Three years later, when American art collector Daniel Terra founded the Musée d’Art Américain in Giverny, Rudkin was asked to create a garden there, too. The museum, a discreet limestone-clad building terraced into surrounding hills, abuts fields once painted by Giverny’s most famous resident, Claude Monet — so Rudkin left one side of the garden unhedged and turned an adjoining area into a field strewn with poppies. The old gardens on the museum property were littered with bristling metal frames; Rudkin converted them into arbors for white wisteria (“a polite nod to Monet, who’s next door”) and constructed another series of garden rooms, this time packed with Japanese anemones, cosmos, heliotrope, and morning-glories. Like all his gardens, it is wonderfully democratic — accessible, easily enjoyable, filled with fragrant, unpretentious plants.     

Photo by: Allison Harris.

Rudkin’s advice to other gardeners is plain and simple: “Make a list of what grows well in gardens around you and make your garden out of that.
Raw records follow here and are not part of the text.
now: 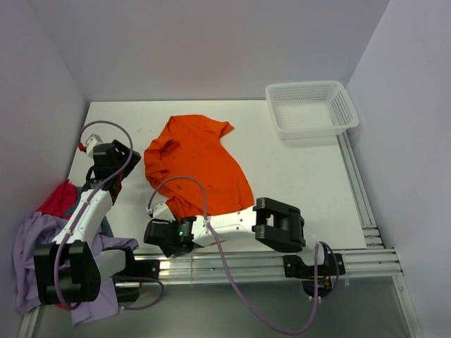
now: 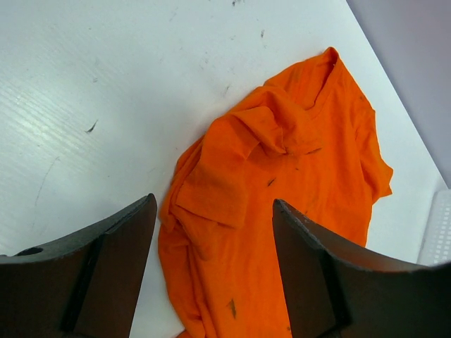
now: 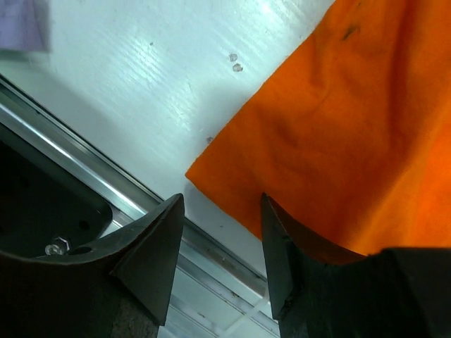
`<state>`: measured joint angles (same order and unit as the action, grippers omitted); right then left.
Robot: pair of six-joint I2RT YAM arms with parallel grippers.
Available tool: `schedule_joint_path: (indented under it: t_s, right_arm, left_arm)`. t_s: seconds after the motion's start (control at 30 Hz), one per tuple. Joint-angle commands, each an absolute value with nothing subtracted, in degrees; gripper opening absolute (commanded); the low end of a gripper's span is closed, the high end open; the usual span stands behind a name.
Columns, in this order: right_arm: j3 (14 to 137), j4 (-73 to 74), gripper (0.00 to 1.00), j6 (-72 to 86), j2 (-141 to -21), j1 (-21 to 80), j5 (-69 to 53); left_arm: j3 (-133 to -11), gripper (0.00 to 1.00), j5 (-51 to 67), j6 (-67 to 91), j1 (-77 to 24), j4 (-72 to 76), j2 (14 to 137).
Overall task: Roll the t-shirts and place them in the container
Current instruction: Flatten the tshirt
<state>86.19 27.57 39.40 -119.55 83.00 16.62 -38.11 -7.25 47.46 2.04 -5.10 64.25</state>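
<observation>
Right gripper (image 3: pixel 222 204) is hovering with jaws spread and empty over the near corner of the orange t-shirt (image 1: pixel 201 165), which is lying crumpled on the table (image 1: pixel 303 176). Left gripper (image 2: pixel 215 203) is hanging likewise open, holding nothing, above the shirt's left edge.

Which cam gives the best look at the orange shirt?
Top external: the orange shirt shows almost whole, only its near edge under the right arm. Left wrist shows most of it, cropped at the bottom. Right wrist shows just one corner.
</observation>
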Motion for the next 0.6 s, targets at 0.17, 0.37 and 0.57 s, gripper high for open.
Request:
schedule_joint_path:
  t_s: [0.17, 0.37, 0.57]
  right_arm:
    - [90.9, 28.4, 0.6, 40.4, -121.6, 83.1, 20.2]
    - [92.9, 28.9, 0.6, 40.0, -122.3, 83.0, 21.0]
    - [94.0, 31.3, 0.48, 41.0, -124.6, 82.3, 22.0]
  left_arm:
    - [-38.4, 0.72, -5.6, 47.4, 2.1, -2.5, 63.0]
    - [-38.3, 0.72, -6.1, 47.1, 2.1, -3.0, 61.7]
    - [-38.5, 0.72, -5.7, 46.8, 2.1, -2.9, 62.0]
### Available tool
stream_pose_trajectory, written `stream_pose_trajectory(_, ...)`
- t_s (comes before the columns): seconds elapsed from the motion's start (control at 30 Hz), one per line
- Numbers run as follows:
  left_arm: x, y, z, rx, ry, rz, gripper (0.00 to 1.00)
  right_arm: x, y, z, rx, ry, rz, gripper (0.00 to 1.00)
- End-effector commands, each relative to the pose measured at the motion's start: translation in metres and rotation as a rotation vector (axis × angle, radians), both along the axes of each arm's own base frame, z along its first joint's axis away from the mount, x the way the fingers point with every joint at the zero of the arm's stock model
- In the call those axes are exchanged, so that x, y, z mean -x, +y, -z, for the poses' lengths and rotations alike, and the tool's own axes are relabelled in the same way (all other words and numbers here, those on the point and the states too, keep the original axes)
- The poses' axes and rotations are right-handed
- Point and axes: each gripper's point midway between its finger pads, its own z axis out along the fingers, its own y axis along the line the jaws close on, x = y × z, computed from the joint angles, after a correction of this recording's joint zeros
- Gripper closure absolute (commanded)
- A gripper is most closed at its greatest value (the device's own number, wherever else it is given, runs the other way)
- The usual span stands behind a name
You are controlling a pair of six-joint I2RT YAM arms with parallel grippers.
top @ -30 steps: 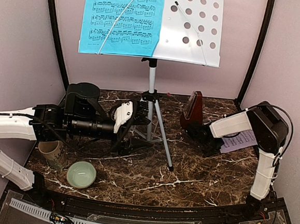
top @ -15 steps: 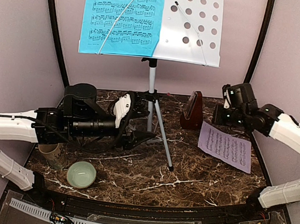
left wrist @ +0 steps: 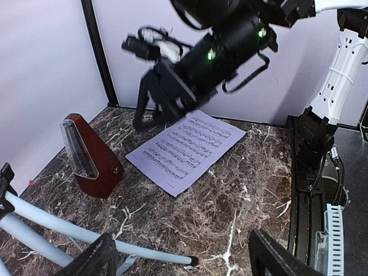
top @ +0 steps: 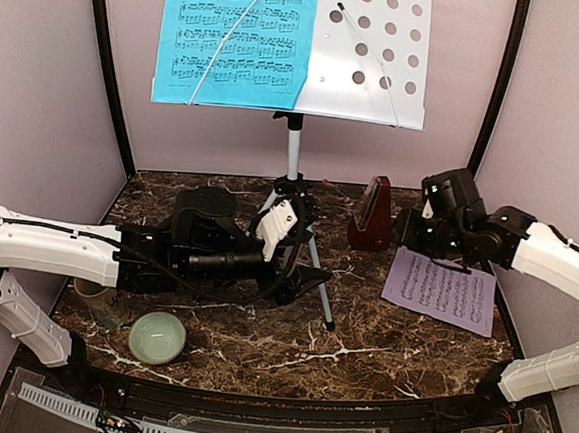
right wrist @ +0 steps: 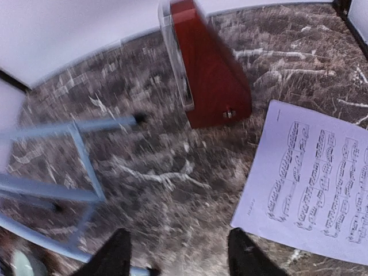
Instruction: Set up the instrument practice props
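- While the blue page [top: 233, 37] is up on one half of the music stand [top: 292, 157], the other half of its white desk [top: 373, 53] shows only bare holes. I judge the set-up part done.
- Right gripper [right wrist: 178, 253]: fingers spread, nothing between them. It hangs low over the table [top: 380, 344], and no contact is visible.
- Pink page [right wrist: 313, 184]: flat on the table, just ahead of this gripper and off to its right. It is not held.
- Metronome [right wrist: 210, 75]: upright, straight ahead of the right gripper, near the pink page's corner but apart from it. Whether this is its final place cannot be told.
- Left gripper [left wrist: 181, 256]: fingers spread wide and empty, low among the tripod legs [left wrist: 69, 233]. One leg passes just beside a finger; whether they touch cannot be told.
- Outstanding, in my judgement: the pink page is to be picked up from below the right gripper and set on the bare half of the desk, well above both grippers. The metronome's position should be confirmed.
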Motion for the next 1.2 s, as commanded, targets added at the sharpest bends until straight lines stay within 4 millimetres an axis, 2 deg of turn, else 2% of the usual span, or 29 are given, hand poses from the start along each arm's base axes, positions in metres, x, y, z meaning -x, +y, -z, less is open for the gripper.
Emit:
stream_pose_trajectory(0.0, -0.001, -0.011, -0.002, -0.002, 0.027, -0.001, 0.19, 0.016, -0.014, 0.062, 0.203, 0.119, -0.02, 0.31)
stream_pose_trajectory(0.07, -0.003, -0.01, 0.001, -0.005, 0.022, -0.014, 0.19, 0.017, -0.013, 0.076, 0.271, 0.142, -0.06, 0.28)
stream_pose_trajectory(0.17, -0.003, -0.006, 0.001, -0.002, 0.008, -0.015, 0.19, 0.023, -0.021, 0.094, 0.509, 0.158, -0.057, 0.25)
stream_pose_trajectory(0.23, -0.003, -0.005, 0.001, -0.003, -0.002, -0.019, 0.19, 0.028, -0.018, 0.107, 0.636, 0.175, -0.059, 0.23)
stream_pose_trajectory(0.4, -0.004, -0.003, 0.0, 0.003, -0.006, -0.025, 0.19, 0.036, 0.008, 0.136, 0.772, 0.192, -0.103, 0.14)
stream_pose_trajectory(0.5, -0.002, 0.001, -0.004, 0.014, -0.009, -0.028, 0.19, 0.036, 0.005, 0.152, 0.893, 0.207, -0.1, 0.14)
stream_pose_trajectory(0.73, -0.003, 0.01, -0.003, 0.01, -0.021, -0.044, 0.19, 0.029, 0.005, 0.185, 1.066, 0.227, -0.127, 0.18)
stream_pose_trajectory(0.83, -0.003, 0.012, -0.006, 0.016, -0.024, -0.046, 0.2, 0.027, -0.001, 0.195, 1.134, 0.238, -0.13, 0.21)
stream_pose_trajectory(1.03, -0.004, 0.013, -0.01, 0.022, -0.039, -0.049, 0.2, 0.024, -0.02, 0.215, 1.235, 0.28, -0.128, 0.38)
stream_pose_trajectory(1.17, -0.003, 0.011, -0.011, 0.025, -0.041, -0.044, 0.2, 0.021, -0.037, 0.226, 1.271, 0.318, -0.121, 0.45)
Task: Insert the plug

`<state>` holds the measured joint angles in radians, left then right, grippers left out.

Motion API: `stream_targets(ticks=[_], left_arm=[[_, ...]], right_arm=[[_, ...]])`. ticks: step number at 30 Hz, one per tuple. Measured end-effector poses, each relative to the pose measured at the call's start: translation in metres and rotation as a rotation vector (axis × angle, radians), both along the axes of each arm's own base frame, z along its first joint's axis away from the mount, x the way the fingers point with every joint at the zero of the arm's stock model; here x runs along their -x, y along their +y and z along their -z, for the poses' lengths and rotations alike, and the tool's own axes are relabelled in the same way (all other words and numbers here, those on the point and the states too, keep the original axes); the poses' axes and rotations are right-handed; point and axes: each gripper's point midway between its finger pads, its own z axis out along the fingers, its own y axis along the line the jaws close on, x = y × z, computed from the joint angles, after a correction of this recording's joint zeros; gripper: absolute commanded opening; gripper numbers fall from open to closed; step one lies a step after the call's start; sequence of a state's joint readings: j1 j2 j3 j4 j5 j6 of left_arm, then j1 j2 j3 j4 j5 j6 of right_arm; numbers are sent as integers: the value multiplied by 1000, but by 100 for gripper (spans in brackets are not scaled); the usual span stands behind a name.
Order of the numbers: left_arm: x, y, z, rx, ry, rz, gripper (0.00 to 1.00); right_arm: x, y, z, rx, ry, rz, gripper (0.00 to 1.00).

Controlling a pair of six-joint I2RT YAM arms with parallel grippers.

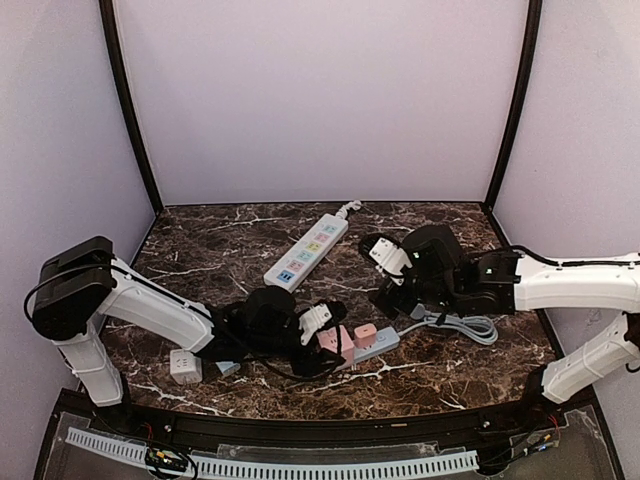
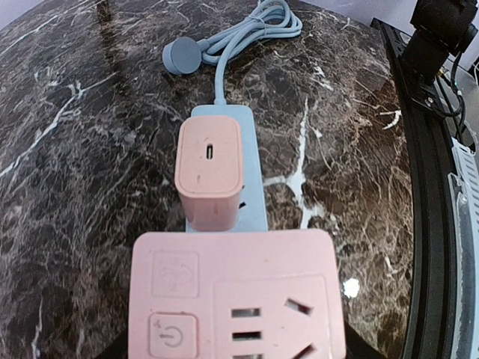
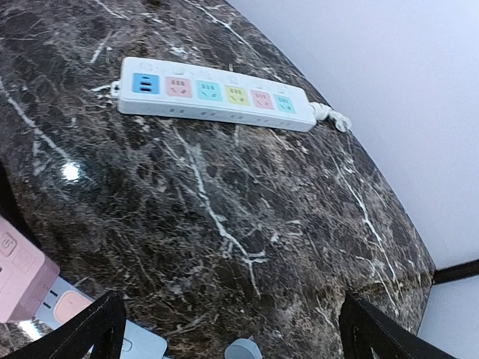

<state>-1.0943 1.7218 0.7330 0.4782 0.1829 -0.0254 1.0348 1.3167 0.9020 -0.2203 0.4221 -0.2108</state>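
The plug, a pink cube adapter (image 2: 236,295) with sockets on its top face, sits at the near end of a light-blue power strip (image 2: 253,213). My left gripper (image 1: 322,336) is closed around it; only dark finger edges show at its lower corners. Whether its pins are in the strip is hidden. A pink charger (image 2: 209,172) stands plugged in just beyond it. The strip's blue cable (image 2: 247,34) ends in a round plug (image 2: 183,56). My right gripper (image 3: 236,329) hangs open over bare marble, right of the strip (image 1: 378,345).
A long white power strip (image 1: 307,250) with coloured sockets lies at the back centre, also in the right wrist view (image 3: 217,93). A white cube adapter (image 1: 185,365) sits by the left arm. The grey-blue cable (image 1: 462,325) coils under the right arm.
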Motion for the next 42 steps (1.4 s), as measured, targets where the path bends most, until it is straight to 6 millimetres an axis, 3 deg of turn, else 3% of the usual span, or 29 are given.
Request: stream_targets(ticks=[4,10,15,18,22,25,31,37,42], left_arm=[[-11,-25,-1,12,-26,24,52],[-28,-63,-2,19,-75,62,54],[-49,-101,-4,32,-120,77,58],[-61,-118,-4,39,-130,75,63],[-74,-138,-4,57,-154,73,77],[-75,-142,1,52,-158,77,89],[-76,-141,-5,62,-152,73,98],[-71,-123,-37,87,-141,36,99],[-70,-91,-72,108,-155,-60,99]], right_arm=[[-23,-31,-5,-40,-38,159,99],[-51,-96,-26,-185,-95,456,99],[-59,-143,-41,-312,-144,647,99],[-58,-158,-47,-362,-161,701,99],[-57,-167,-59,-427,-182,731,99],[-56,-167,-66,-464,-188,731,99],[-54,-162,-67,-499,-167,710,99],[-51,-154,-73,-552,-142,664,99],[-49,-147,-71,-575,-108,632,99]])
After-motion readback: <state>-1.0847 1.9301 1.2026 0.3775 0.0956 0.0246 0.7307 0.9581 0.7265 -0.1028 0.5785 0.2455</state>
If one plant does very well, plant more of that, and if another doesn’t do well, take it out.” There is a certain New England bluntness to his advice—but Rudkin resists any attempt to see his gardens as a blend of French sophistication and American practicality. “They come from the experiences I’ve had looking at gardens of all kinds in many countries,” he says. “I certainly wouldn’t give them a nationality.” It’s surely just a coincidence, then, that the tallest flower in the blue garden at Rudkin’s house in Le Mesnil St-Denis is a delphinium developed by another American artist (albeit by adoption) who loved Europe, Edward Steichen. Its name? Connecticut Yankee.